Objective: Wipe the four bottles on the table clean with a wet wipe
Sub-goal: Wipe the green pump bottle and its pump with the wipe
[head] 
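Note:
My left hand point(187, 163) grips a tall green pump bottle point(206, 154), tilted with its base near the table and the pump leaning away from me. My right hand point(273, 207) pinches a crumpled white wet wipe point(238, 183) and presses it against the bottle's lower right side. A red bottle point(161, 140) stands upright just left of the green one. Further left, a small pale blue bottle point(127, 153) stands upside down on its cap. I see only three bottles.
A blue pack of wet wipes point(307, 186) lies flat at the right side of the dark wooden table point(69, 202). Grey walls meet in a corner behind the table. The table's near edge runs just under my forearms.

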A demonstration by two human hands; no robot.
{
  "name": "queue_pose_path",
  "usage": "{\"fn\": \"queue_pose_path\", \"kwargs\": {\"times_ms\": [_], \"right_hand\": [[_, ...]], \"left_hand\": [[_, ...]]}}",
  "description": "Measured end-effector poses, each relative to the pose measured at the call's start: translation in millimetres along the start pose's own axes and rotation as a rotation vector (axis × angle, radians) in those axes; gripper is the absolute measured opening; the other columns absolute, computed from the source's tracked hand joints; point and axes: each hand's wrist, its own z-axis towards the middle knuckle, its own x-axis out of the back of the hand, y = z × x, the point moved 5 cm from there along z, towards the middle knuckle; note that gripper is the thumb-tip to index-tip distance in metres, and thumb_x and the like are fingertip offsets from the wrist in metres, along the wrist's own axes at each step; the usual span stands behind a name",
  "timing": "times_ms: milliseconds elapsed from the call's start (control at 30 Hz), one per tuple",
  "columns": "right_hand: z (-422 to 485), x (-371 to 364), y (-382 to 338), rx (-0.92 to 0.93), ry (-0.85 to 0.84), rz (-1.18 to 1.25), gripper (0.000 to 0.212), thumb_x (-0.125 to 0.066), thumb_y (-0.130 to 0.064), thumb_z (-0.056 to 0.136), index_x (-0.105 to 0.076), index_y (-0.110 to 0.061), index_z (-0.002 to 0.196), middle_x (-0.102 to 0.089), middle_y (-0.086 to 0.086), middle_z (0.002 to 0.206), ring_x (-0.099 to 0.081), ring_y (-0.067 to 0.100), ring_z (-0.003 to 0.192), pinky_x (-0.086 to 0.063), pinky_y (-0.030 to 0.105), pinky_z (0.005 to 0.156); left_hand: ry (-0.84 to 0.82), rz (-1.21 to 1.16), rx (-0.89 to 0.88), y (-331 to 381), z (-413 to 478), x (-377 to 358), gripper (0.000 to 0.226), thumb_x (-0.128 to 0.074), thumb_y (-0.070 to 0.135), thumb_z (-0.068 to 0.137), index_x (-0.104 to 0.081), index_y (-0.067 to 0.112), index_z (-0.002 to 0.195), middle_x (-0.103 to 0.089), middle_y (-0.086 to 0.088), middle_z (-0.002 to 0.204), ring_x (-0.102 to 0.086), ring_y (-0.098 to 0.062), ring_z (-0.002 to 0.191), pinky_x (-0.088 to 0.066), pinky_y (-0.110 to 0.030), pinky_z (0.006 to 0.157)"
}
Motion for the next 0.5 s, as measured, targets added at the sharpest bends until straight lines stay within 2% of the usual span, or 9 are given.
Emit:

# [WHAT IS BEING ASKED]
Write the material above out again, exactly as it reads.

# [OUTPUT OF THE TASK]
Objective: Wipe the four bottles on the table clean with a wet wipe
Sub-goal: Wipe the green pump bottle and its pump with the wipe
[head] 
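Note:
My left hand point(187, 163) grips a tall green pump bottle point(206, 154), tilted with its base near the table and the pump leaning away from me. My right hand point(273, 207) pinches a crumpled white wet wipe point(238, 183) and presses it against the bottle's lower right side. A red bottle point(161, 140) stands upright just left of the green one. Further left, a small pale blue bottle point(127, 153) stands upside down on its cap. I see only three bottles.
A blue pack of wet wipes point(307, 186) lies flat at the right side of the dark wooden table point(69, 202). Grey walls meet in a corner behind the table. The table's near edge runs just under my forearms.
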
A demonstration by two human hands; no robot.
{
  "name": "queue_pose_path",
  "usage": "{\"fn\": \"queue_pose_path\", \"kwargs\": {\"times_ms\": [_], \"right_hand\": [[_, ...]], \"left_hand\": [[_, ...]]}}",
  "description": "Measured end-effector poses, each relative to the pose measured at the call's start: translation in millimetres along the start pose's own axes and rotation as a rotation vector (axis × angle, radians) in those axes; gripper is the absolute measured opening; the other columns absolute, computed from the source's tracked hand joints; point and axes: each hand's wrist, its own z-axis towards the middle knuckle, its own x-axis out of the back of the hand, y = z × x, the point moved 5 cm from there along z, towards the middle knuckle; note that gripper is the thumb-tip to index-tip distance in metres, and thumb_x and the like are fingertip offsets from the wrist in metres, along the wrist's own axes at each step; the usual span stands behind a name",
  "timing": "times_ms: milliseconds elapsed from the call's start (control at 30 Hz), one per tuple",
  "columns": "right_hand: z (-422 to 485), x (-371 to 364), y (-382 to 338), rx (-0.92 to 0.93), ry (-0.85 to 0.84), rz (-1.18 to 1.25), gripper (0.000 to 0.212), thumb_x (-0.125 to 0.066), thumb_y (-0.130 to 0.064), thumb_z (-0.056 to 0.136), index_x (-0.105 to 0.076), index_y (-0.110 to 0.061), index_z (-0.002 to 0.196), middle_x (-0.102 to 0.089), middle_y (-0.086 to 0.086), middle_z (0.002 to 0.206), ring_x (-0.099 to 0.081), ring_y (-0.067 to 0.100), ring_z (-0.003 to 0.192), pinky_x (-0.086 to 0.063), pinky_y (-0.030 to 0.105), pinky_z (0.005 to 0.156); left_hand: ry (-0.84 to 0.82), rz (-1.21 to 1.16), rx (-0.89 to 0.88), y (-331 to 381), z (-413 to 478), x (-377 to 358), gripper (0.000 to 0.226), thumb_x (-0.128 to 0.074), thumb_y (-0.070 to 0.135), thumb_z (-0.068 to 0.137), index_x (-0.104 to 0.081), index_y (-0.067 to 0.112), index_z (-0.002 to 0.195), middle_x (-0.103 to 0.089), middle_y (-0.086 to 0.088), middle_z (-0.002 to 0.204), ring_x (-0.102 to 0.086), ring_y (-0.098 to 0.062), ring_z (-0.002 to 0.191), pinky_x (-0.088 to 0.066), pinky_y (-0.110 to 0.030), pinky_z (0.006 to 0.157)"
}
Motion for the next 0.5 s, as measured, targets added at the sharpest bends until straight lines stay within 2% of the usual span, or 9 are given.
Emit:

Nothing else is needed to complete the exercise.